← Back to the section

When a service breaks at night, the on-call engineer is woken by an alert. But which one? If an alert fires on every single error, the team quickly starts ignoring them. If an alert fires only once the service has already been unavailable for several hours, it's already too late.

Here we'll work out how to build an alerting system around SLOs: what an error budget is, why different time windows matter and how to implement all of this in Python with FastAPI and Prometheus.

What an SLO is and why you need it

Teams used to monitor a service on the principle of "everything works / everything is broken". That approach doesn't answer the main question: how well is the service working for users right now?

SLO (Service Level Objective) is a quantitative promise about the level of service. Not "we try", but "99.9% of requests are successful over a rolling 30-day window".

Why 99.9% and not 100%? Because 100% is unattainable — deployments, network failures, hardware. And most importantly: with a 100% target there's no instrument to make the decision "can we ship a risky change or not".

Error budget is how many errors the SLO allows. With a target of 99.9% over a 30-day window the error budget is 0.1%, or roughly 43 minutes of unavailability per month. If the budget is nearly exhausted, the team switches from developing new features to stabilization. If the budget is fine, you can take risks.

How to wire metrics into FastAPI

The source of SLI metrics in Python/FastAPI is the prometheus-fastapi-instrumentator library. It automatically registers the request counter http_requests_total and the histogram http_request_duration_seconds with the labels handler, method, status_code.

from fastapi import FastAPI
from prometheus_fastapi_instrumentator import Instrumentator

app = FastAPI()

Instrumentator(
    should_group_status_codes=False,
    should_ignore_untemplated=True,
    excluded_handlers=["/health/live", "/health/ready", "/metrics"],
).instrument(app).expose(app, endpoint="/metrics", include_in_schema=False)

The should_group_status_codes=False parameter matters: without it all 5xx fall into one label and you won't be able to tell 500 from 503.

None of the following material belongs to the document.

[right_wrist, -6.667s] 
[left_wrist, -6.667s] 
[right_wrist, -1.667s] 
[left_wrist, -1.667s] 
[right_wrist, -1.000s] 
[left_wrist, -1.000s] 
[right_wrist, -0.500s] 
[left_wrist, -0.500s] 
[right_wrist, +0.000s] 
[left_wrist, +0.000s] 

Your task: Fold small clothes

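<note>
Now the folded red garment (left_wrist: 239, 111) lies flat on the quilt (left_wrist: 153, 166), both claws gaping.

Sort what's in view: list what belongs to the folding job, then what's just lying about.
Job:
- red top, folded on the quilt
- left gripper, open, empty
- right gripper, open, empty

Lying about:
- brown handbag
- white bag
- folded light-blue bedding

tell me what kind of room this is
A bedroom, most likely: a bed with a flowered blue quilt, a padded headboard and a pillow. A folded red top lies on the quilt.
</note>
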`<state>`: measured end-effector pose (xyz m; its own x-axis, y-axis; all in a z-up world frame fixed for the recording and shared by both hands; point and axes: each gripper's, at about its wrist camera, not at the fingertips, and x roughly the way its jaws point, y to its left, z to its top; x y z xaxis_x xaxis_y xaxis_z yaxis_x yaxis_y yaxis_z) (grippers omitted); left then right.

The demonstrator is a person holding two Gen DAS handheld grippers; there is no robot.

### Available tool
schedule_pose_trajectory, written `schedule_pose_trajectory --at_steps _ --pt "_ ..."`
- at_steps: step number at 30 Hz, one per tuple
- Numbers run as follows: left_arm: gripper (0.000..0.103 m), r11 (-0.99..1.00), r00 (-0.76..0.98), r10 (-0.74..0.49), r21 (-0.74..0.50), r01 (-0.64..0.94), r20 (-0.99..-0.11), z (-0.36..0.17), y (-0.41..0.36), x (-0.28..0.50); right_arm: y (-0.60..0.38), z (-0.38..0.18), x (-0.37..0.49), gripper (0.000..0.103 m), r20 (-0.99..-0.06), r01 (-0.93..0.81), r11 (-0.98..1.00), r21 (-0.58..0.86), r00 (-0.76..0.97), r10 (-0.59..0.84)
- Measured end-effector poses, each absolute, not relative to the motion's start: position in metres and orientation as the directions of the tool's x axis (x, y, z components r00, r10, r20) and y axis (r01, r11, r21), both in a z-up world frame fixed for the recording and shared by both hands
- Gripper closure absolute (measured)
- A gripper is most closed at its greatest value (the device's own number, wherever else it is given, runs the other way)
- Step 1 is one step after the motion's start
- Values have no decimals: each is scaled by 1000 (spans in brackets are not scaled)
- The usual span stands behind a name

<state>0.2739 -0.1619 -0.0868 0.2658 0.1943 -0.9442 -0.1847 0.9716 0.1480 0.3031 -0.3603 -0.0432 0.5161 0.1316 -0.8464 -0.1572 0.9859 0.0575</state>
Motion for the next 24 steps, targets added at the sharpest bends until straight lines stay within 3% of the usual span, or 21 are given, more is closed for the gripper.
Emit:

For business metrics, add counters and histograms through prometheus_client directly:

from prometheus_client import Counter, Histogram

ORDER_CREATED = Counter(
    "order_created_total",
    "Successful order creations",
    ["payment_method"],
)

ORDER_FAILED = Counter(
    "order_failed_total",
    "Failed order creations",
    ["reason"],
)

CHECKOUT_DURATION = Histogram(
    "checkout_duration_seconds",
    "End-to-end checkout latency",
    buckets=[0.1, 0.25, 0.5, 1.0, 2.5, 5.0],
)

Naming convention: snake_case, the unit of measurement in the suffix (_seconds, _total, _bytes).

An important point: the label is called handler (its value is the path template, for example /orders/{order_id}), not uri as in Micrometer/Spring. Before writing PromQL queries, check the real label names through /metrics.

SLOs for specific endpoints

Not all requests are equally important. Usually you single out the critical endpoints and for each one define two SLOs: for availability and for latency.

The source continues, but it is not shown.